- To do:
Report every line of the data that includes "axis".

• • •

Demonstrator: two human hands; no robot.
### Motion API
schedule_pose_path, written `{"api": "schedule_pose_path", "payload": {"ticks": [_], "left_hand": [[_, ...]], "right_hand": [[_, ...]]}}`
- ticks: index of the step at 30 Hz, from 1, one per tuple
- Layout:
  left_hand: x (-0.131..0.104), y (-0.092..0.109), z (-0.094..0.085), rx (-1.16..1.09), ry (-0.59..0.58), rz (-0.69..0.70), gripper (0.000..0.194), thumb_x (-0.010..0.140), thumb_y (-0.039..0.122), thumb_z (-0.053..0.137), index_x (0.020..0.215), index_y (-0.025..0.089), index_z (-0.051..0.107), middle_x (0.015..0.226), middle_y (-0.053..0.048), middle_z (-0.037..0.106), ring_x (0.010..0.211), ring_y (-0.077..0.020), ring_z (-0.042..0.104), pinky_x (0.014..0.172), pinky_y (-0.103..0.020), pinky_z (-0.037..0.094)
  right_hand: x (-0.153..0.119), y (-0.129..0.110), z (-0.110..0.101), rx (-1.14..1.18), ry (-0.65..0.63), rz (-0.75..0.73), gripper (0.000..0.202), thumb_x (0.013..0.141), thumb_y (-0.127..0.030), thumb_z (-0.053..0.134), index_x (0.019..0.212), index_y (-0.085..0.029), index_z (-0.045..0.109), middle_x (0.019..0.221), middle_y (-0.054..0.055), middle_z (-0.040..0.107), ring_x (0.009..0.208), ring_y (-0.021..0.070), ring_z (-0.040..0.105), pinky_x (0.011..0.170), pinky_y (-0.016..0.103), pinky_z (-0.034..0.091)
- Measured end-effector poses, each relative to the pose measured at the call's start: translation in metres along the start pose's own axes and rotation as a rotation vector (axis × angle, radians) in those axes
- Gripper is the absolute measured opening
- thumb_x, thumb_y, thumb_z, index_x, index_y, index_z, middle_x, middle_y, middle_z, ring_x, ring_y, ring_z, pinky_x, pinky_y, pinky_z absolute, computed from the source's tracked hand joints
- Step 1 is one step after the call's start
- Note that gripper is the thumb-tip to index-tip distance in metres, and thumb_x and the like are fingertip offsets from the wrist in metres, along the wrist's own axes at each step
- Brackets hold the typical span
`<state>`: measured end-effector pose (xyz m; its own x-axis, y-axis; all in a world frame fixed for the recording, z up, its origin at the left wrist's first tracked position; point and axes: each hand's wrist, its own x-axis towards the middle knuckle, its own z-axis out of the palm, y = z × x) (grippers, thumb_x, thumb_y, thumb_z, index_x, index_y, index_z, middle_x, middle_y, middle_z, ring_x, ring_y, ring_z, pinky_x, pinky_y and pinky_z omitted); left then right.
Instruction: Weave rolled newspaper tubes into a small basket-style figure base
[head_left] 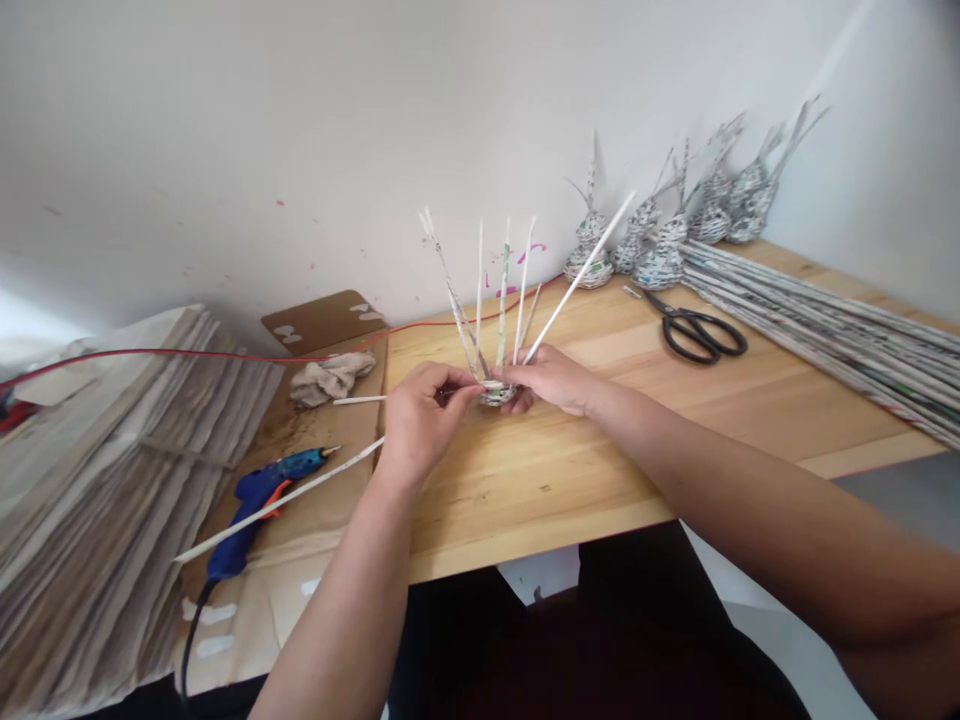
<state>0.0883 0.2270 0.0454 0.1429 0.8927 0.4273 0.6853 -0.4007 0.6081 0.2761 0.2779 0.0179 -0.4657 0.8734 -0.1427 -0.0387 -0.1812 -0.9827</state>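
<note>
Between my hands, just over the wooden table, is a small woven paper basket base (pixel 496 394) with several rolled-paper spokes standing up from it. My left hand (pixel 427 410) is closed, thumb and forefinger pinching at the base's left side. A long white paper tube (pixel 300 490) runs out to the lower left from behind this hand. My right hand (pixel 546 380) is wrapped round the right side of the base, thumb on top and fingers partly hidden. Next to it a white paper tube (pixel 581 275) slants up to the right.
Left, a blue glue gun (pixel 262 500) lies on cardboard (pixel 315 540) near a crumpled cloth (pixel 332 378) and a tall paper stack (pixel 112 480). Right are black scissors (pixel 697 333), a bundle of paper tubes (pixel 832 335) and several woven paper figures (pixel 664 255). A red cord (pixel 420 325) runs behind.
</note>
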Motion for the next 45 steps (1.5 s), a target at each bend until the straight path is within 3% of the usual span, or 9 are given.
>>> {"api": "schedule_pose_path", "payload": {"ticks": [8, 16, 21, 30, 33, 39, 45], "left_hand": [[0.007, 0.014, -0.005, 0.063, -0.052, 0.179, 0.006, 0.083, 0.022, 0.063, 0.081, 0.018, 0.068, 0.081, -0.002, 0.066, 0.071, -0.0118, 0.057, 0.067, -0.024, 0.046], [0.021, 0.03, -0.008, 0.094, -0.146, 0.1, 0.003, 0.079, 0.02, 0.067, 0.077, 0.018, 0.069, 0.076, -0.001, 0.067, 0.071, -0.0126, 0.058, 0.068, -0.024, 0.044], [0.033, 0.037, -0.009, 0.071, -0.192, 0.112, 0.005, 0.079, 0.021, 0.067, 0.076, 0.018, 0.069, 0.073, 0.001, 0.068, 0.068, -0.0118, 0.058, 0.065, -0.024, 0.042], [0.043, 0.026, 0.026, 0.038, -0.078, 0.388, 0.004, 0.085, 0.019, 0.064, 0.082, 0.018, 0.067, 0.079, -0.001, 0.066, 0.074, -0.0128, 0.059, 0.07, -0.025, 0.046], [0.043, 0.02, 0.028, 0.039, -0.03, 0.458, 0.006, 0.087, 0.022, 0.062, 0.085, 0.018, 0.067, 0.081, -0.002, 0.066, 0.076, -0.0132, 0.059, 0.07, -0.025, 0.046], [0.046, 0.009, 0.017, 0.065, -0.018, 0.454, 0.009, 0.088, 0.026, 0.062, 0.09, 0.019, 0.067, 0.085, -0.003, 0.066, 0.077, -0.0133, 0.06, 0.069, -0.025, 0.048], [0.049, 0.003, 0.016, 0.058, -0.103, 0.396, 0.008, 0.088, 0.022, 0.062, 0.089, 0.018, 0.069, 0.086, -0.003, 0.065, 0.076, -0.0128, 0.059, 0.07, -0.025, 0.047]], "right_hand": [[-0.002, -0.006, 0.002, -0.017, 0.015, 0.034, 0.021, 0.084, -0.028, 0.068, 0.073, -0.01, 0.069, 0.066, 0.006, 0.071, 0.051, 0.0118, 0.065, 0.048, 0.02, 0.056], [-0.004, -0.009, 0.005, 0.034, 0.051, 0.041, 0.017, 0.083, -0.024, 0.069, 0.074, -0.009, 0.068, 0.067, 0.007, 0.071, 0.049, 0.013, 0.064, 0.047, 0.022, 0.056], [-0.005, -0.011, 0.0, -0.054, 0.092, 0.056, 0.017, 0.083, -0.022, 0.065, 0.073, -0.009, 0.067, 0.062, 0.007, 0.07, 0.048, 0.0141, 0.065, 0.044, 0.021, 0.055], [-0.001, -0.009, -0.021, -0.141, 0.21, 0.007, 0.016, 0.079, -0.027, 0.068, 0.074, -0.013, 0.07, 0.068, 0.007, 0.072, 0.054, 0.0159, 0.067, 0.045, 0.022, 0.055], [-0.001, -0.011, -0.021, -0.132, 0.226, 0.031, 0.016, 0.08, -0.026, 0.067, 0.072, -0.012, 0.069, 0.067, 0.007, 0.072, 0.052, 0.0153, 0.066, 0.045, 0.022, 0.055], [-0.002, -0.016, -0.019, -0.059, 0.279, 0.073, 0.015, 0.083, -0.024, 0.065, 0.075, -0.011, 0.067, 0.063, 0.007, 0.071, 0.048, 0.0148, 0.064, 0.043, 0.022, 0.053], [-0.001, -0.015, -0.02, -0.023, 0.287, 0.069, 0.015, 0.085, -0.018, 0.061, 0.073, -0.011, 0.066, 0.06, 0.006, 0.069, 0.048, 0.0146, 0.065, 0.042, 0.021, 0.053]]}}
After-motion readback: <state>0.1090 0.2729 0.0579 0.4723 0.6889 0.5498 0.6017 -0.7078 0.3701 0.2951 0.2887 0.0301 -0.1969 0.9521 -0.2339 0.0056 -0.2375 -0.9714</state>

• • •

- Finished exercise:
- Measured end-effector poses, each relative to the pose measured at the call's start: translation in metres along the start pose's own axes and rotation as a rotation vector (axis × angle, radians) in those axes
`<state>`: measured end-effector pose (xyz m; its own x-axis, y-axis; all in a world frame fixed for the recording, z up, its origin at the left wrist's first tracked position; point and axes: each hand's wrist, its own x-axis towards the middle knuckle, its own z-axis out of the palm, y = z × x) (grippers, thumb_x, thumb_y, thumb_z, index_x, index_y, index_z, middle_x, middle_y, middle_z, ring_x, ring_y, ring_z, pinky_x, pinky_y and pinky_z omitted); left then right.

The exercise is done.